PARIMO, theopini.id – Dinas Pendidikan dan Kebudayaan (Disdikbud) Parigi Moutong (Parimo), Sulawesi Tengah mengimbau satuan pendidikan jenjang TK hingga SMP, untuk menerima anak penyandang disabilitas saat pendaftaraan penimaan murid baru.
“Untuk tahun ajaran 2025-2026, setiap sekolah akan lebih ditekankan pada beberapa unsur, salah satunya memberikan perlakuan khusus bagi murid penyandang disabilitas. Jadi tidak boleh ada sekolah yang menolak jika siswa tersebut mendaftar,” tegas Kepala Bidang Manajemen Sekolah Dasar (SD) pada Disdikbud Parimo, Ibrahim di Parigi, Jum’at, 23 Mei 2025.
Baca Juga: Remaja Penyandang Disabilitas Tewas Terbakar di SLB Luwuk Banggai
Keputusan tersebut, menurutnya, sesuai dengan Peraturan Menteri Pendidikan Dasar dan Menengah (Permendikdasmen) Nomor 03 Tahun 2025 tentang Sistem Penerimaan Murid Baru (SPMB).
Di mana, setiap anak berhak memperoleh layanan proses penerimaan peserta didik baru yang non-diskriminatif, objektif, dan akuntabel.
Ketentuan ini, kata dia, juga menjadi pedoman bagi jenjang pendidikan dari TK hingga SMP dalam melaksanakan penerimaan murid baru.

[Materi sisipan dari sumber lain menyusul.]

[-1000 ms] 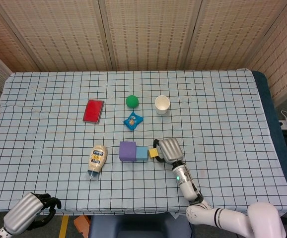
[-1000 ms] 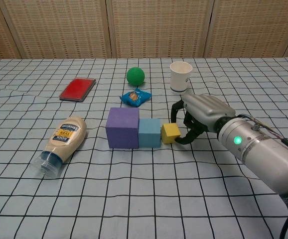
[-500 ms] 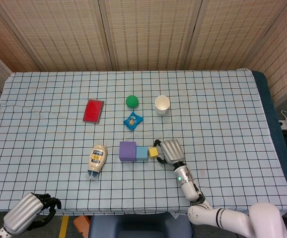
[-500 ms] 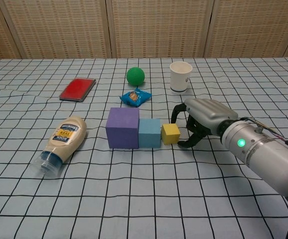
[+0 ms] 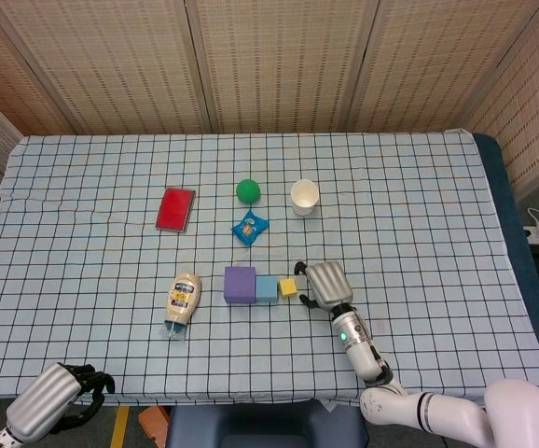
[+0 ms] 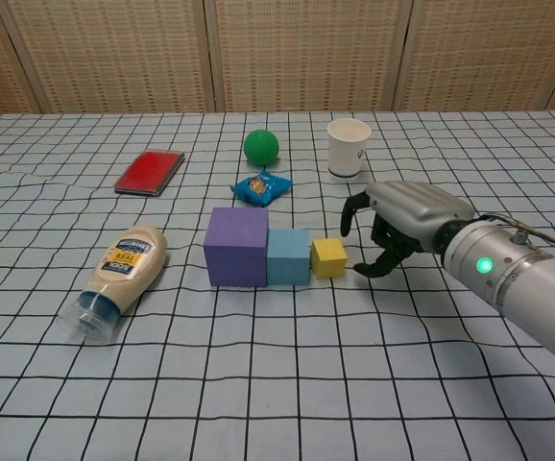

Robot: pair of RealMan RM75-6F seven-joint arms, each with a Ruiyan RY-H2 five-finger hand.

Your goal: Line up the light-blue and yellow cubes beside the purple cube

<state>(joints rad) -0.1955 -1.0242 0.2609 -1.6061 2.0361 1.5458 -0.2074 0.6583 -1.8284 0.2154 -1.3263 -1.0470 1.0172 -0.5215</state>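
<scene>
The purple cube, the light-blue cube and the small yellow cube stand in a row on the checked cloth, side by side. My right hand hovers just right of the yellow cube, apart from it, with its fingers curved and nothing in them. My left hand shows only in the head view at the bottom left, below the table's near edge, with its fingers curled in on nothing.
A mayonnaise bottle lies left of the purple cube. Behind the row are a blue snack packet, a green ball, a white paper cup and a red card.
My right hand let go of the yellow cube and drew back to the right, opening a gap. The cube stays beside the light-blue one. The left hand is unchanged.
</scene>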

“Dengan (aturan) ini sangat jelas, melarang keras sekolah untuk menolak. Apalagi sampai mengarahkan ke sekolah khusus,” katanya.
Meskipun akan mendapatkan perlakuan khusus, lanjut Ibrahim, murid baru penyandang disabilitas akan tetap mengikuti aturuan penerimaan, baik sistem zonasi, domisili dan sebagainya.

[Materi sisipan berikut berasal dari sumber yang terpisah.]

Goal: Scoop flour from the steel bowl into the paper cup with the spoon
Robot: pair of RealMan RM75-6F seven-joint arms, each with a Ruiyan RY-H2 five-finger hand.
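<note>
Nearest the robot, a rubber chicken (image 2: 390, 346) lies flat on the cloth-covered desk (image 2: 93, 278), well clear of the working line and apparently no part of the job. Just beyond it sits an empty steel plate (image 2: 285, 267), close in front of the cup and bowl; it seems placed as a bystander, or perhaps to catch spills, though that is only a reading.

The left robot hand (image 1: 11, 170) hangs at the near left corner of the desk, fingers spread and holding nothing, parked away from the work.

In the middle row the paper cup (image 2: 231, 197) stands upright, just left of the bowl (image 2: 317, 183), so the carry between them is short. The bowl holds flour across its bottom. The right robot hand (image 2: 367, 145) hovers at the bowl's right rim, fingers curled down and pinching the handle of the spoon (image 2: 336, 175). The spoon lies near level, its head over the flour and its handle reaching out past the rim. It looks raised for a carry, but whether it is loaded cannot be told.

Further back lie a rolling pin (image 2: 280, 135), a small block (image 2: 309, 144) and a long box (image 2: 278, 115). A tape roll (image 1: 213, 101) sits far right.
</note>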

Selain itu, dalam SPMB juga ditekankan agar satuan pendidikan semua jenjang memerhatikam umur anak sebagai calon murid baru.
Baca Juga: 10 Penyandang Disabilitas di Parimo Akan Dapat Bantuan Kursi Roda
Untuk jenjang SD, harus tujuh tahun. Apabila di bawah usia tersebut, melampirkan surat keterangan dari dokter Psikolog, yang menyatakan kemampuan berpikir anak minimal lima tahun enam bulan.
“Untuk jenjang SMP sendiri, wajib tujuh belas tahun yang disertai dengan ijazah dari satuan pendidikan sebelumnya,” pungkasnya.